Penn State in Talks to Hire Iowa State's Matt Campbell as Head Coach
Penn State is in talks to name Iowa State’s Matt Campbell as its next head football coach, according to reports.
Multiple outlets, including The Athletic and ESPN, citing anonymous sources, reported talks between Campbell and the Nittany Lions were progressing.
Campbell’s potential hire comes nearly two months after the Nittany Lions fired longtime coach James Franklin midway through his 12th season following an 0-3 start in Big Ten play.
The Nittany Lions began the year ranked No. 2 after advancing to last year’s CFP semifinals. They went 3-3 under interim coach Terry Smith and are currently awaiting a bowl assignment.
Campbell, Iowa State’s all-time winningest coach, went 72-55 for a Cyclone program that was 489-622-45 with just three bowl wins over its 133-year history before his arrival. Campbell’s 10-year tenure in Ames includes eight winning seasons, three bowl wins and the program’s only 11-win campaign last year, when Iowa State reached the Big 12 championship game.
Campbell, who was previously the head coach at Toledo for five years before joining the Cyclones, is 107-70 overall as a head coach. He signed a contract extension at Iowa State in August worth $5 million per year until 2032, with a buyout of $2 million.
An Ohio native, Campbell would become Penn State’s 17th full-time coach. He would take over a team that missed big during the early signing period that began on Wednesday.
Penn State, the second Power Four program to fire its coach this season, signed only two players toward its 2026 recruiting class this week. The Nittany Lions have no commitments in the 2027 class.

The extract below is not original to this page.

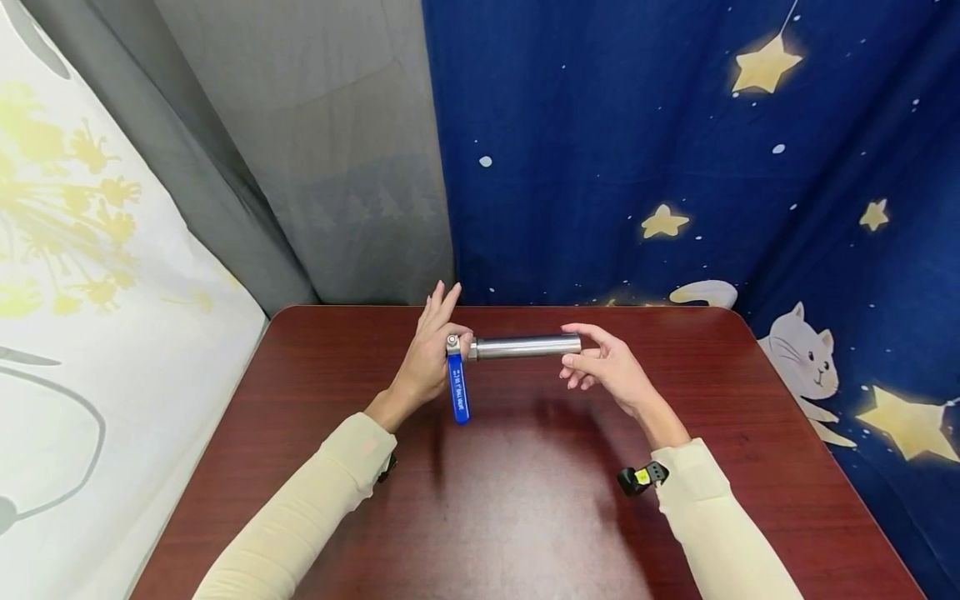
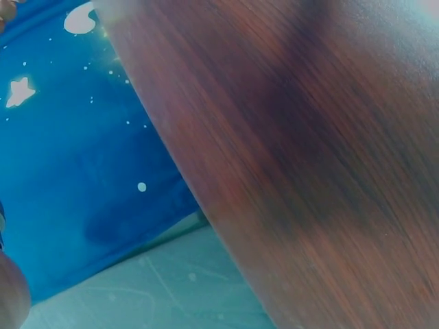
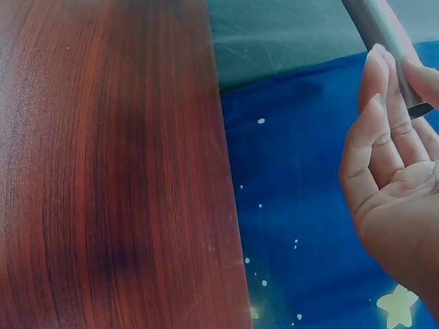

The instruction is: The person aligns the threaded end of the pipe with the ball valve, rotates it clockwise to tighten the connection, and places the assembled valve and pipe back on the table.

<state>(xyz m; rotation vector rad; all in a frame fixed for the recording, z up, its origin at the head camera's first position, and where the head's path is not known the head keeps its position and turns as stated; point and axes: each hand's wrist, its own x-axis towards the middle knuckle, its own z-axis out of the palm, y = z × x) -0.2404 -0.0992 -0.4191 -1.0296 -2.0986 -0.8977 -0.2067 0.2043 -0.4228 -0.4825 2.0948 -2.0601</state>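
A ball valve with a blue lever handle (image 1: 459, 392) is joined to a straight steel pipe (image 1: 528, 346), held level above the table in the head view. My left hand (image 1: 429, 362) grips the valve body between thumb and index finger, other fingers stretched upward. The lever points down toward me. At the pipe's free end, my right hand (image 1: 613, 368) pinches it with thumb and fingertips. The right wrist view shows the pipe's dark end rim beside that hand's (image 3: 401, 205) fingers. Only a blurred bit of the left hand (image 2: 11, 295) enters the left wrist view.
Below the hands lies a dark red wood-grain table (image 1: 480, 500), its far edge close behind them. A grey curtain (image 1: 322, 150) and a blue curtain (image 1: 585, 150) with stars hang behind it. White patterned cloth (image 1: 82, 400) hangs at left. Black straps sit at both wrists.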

Many of those who had previously committed to Penn State flipped to Virginia Tech, where Franklin was hired last month following a tenure in Happy Valley that yielded a Big Ten championship in 2016, a Rose Bowl win and a trip to the CFP semifinals. Franklin, however, struggled to win big games. Penn State went just 4-21 against teams ranked in the top 10 during his 11-plus seasons.
Now, current Nittany Lions will have to weigh whether or not to stick around and play for Campbell, who’s done a lot with a little in Ames while reportedly passing on other job offers, including overtures from the NFL.
Should he take the job, Campbell will walk into a somewhat thorny situation where he did not appear to be among the top choices during an unexpectedly lengthy process. Many potential candidates appeared to sign lucrative extensions at their current schools instead, including BYU's Kalani Sitake. Per the Athletic, Penn State also had contact with Bob Chesney before he went to UCLA and Pat Fitzgerald prior to his going to Michigan State, and there was also the "chatter" surrounding Missouri's Eli Drinkwitz and Vanderbilt's Clark Lea, both of whom signed extensions like Sitake rather than leave for Happy Valley.
As Penn State athletic director Pat Kraft conducted his search without the aid of a search committee, a large contingent of Penn State players campaigned for the blunt-talking Smith to be named the permanent coach.
After the Nittany Lions’ win over Nebraska on Nov. 22, players held up "HIRE TERRY SMITH!" signs on the sidelines. A handful flashed the signs to Kraft, who walked off the field with an arm around Smith, a Penn State alum who played for Joe Paterno and is a veteran of Franklin’s staff.
A fanbase and athletic department accustomed to seeing the same coach roaming the Penn State sideline for 46 years as Paterno did has never gone this long without a gridiron leader.
The search to find Paterno’s permanent successor during the most tumultuous season in program history took 40 days in 2011. Paterno was fired on Nov. 9 in the wake of the Jerry Sandusky scandal and then-acting athletic director Dave Joyner announced a six-person search committee on Nov. 28. The program introduced Bill O’Brien on Jan. 7.
Two years later, O’Brien informed Penn State that he was taking the Houston Texans job on Jan. 2 and Penn State introduced Franklin nine days later to massive fanfare.
The Associated Press contributed to this report.